LePage became aware of Congdon's remarks on Monday and "took immediate action on the matter," said spokeswoman Adrienne Bennett. She declined to say whether Congdon was fired or was asked to resign, but Congdon said he was forced out of the job.
Congdon, 69, retired to Maine eight years ago and met LePage last year on the campaign trail. He had extensive business management experience during his career, which included stretches at Texas Instruments and Raytheon. He became the head of the economic development agency in January.
He was invited to speak at the chamber banquet to give his perspective about economic development in Maine and how it relates to Aroostook County, the state's northernmost county and a region where industry and job opportunities have been on the slow decline for decades.
But rather than speak about opportunities, attendees said Congdon told the gathering of some 60 people that economic development wasn't going to come to northern Maine and that people had "to get off the reservation" if they wanted to succeed.
Congdon on Friday denied saying any such thing.
His comments about affirmative action programs came during a meeting earlier in the day at Northern Maine Community College in Presque Isle, where he met with the college president and other officials.
Congdon said those statements were misunderstood.
He blamed Rep. John Martin of Eagle Lake for writing a letter to LePage without coming to him first. Martin's letter contained inaccuracies and fabrications, he said.
Martin said he wrote the letter only after a number of people approached him in Aroostook County saying they were upset and shocked Congdon's comments. Martin said he merely asked for LePage's office to investigate the matter, not to fire Congdon.
In a joint statement Friday, the Maine branch of the National Association for the Advancement of Colored People and the Penobscot Indian Nation called Congdon's statements "reprehensible and inherently untrue."
Penobscot Nation Chief Kirk Francis said in a phone interview that Congdon's statements are "racially charged" and his comment about "getting off the reservation" typecasts Native Americans as "sitting around in their communities living in conditions that they're choosing to, waiting from somebody to save them, and it's not that way at all."
He added: "To make comments like civil rights and affirmative action are the scourge of why we're at where we're at with our economy, why we're at where we're at with our educational system, and make references that those things are declining because of that goes to a whole new level beyond insensitive in my mind."

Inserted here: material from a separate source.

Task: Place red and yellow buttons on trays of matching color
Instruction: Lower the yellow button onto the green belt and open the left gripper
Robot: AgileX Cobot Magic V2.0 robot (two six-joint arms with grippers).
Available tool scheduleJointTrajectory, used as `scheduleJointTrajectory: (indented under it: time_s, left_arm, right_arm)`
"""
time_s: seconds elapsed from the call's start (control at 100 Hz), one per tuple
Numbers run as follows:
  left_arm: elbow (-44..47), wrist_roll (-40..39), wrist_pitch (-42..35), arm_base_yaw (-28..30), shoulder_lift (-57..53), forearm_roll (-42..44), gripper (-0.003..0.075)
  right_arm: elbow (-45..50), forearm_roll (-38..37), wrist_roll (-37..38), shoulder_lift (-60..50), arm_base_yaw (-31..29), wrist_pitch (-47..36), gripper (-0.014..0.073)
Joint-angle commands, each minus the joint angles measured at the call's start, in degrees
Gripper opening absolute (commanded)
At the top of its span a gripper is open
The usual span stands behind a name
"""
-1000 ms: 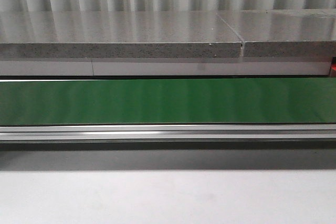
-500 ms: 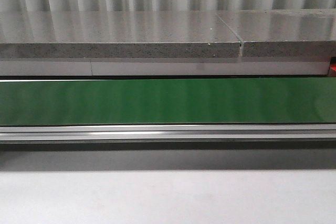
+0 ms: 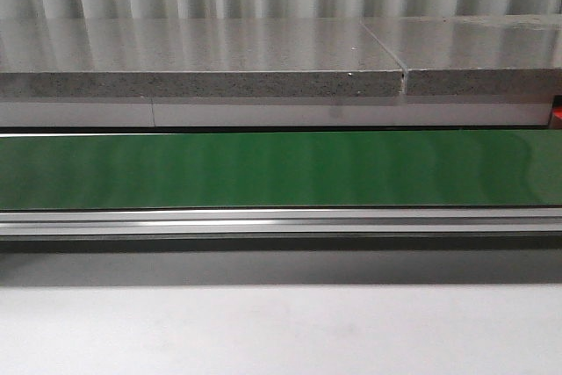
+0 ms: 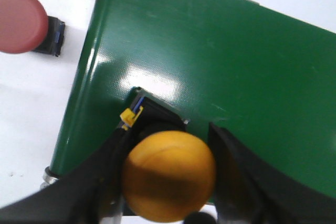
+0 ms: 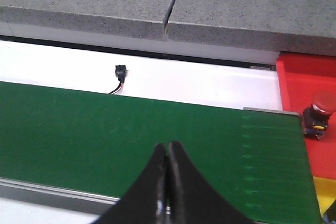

LePage himself has come under criticism for saying things that have been called insensitive.
While on the campaign trail last fall, LePage said he'd tell the president to "go to hell."
Shortly after taking office in January, he called the NAACP a special interest group and told critics to "kiss my butt" over his decision to not attend the NAACP's annual Martin Luther King Jr. Day celebrations.
He later caused a stink by dismissing the dangers of bisphenol-A, a chemical additive used in some plastic bottles, saying the worst that could happen was "some women may have little beards."